This image was unabashedly “lifted” from this excellent blog:  http://ruralchatter.blogspot.com/2008/08/public-service-announcement-about-feral.html  If it is copyrighted I will remove it, or arrange for special permissions.  What a classic photo!

I decided to re-post this entry that I made in another (anonymous) blog last year around this time.  This year I am living around 3000 miles away from where I was then, but I still find myself among the cats and birds and thermal phenomena of the perennial jungle.  I enjoyed reading this one again, and I hope others will too.  old swimmer 

This entry was originally written in Newfield,New Jersey, December 22nd, 2008

Coming in from my morning rounds I ripped off my gloves, ran to the kitchen sink, and turned on the cold water. I let it run to get really cold before putting my fingers under it. It felt SO GOOD. Warm. The pain stopped rather quickly and I was back to normal in about a minute’s time. 
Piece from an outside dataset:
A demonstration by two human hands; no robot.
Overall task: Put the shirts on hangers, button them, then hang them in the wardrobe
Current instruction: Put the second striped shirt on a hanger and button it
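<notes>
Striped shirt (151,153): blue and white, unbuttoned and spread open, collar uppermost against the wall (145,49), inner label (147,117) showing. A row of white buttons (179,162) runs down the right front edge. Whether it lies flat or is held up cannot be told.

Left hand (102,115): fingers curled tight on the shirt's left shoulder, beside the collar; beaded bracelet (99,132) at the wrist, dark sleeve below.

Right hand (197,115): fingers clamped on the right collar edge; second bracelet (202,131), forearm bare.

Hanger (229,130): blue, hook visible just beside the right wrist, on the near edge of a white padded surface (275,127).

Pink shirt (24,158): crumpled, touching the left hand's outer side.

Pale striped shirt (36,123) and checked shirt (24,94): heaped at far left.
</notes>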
Flickering through my mind-tapes was a memory of my father showing me how to treat my frostbitten toes many years ago. The pond in our Philadelphia area neighborhood had frozen very solid and I had been skating in my father’s old black, pointy toed, narrow and very floppy ice skates. They were way too narrow and long for my very wide and much smaller feet. The many socks packed into the wrong-shaped skates did little to protect my toes from the cold. Between the single digit temperature outside and the effects of strangulating socks cutting off blood circulation to my toes, and the fact that I skated way too long and then had to walk quite a long way to get home, my poor small feet had turned a deathly white and were — well, frosty!

Dad took one look and hurried me to the bathroom where he ran a tub of cold cold water. It did not look inviting, but he said it was what to do to save my feet from tissue damage!  He said I would be happy once I put my feet in. At first I didn’t feel much, and then it felt warm. Then my feet began to ache badly, thawing. Then they began to regain their normal color. Soon I could feel that the water was cold. He ran a small amount of warm water into the mix. And soon my feet felt normal again.

I did some damage that day that I still (some sixty-five years later) deal with sometimes when my circulation is poor or my feet get chilly. My toes turn white and they ache. And get numb. I massage when that begins to happen and it does help. But a little bit of damage really is there and will not change. Only because I didn’t come home soon enough,  when my feet were numb and I was having so much fun skating.

I am reminded that life skills are lore that even “Igluk” (our household nickname for the quintessential Cave Man) learned from his father. I don’t remember the Pennsylvania schools having a lesson in frostbite first aid. Surely Alaska will have such a class, but not suburban Philly. These bits of wisdom are taught at parents’ or mentors’ knees, very often in the presence of palpable pain!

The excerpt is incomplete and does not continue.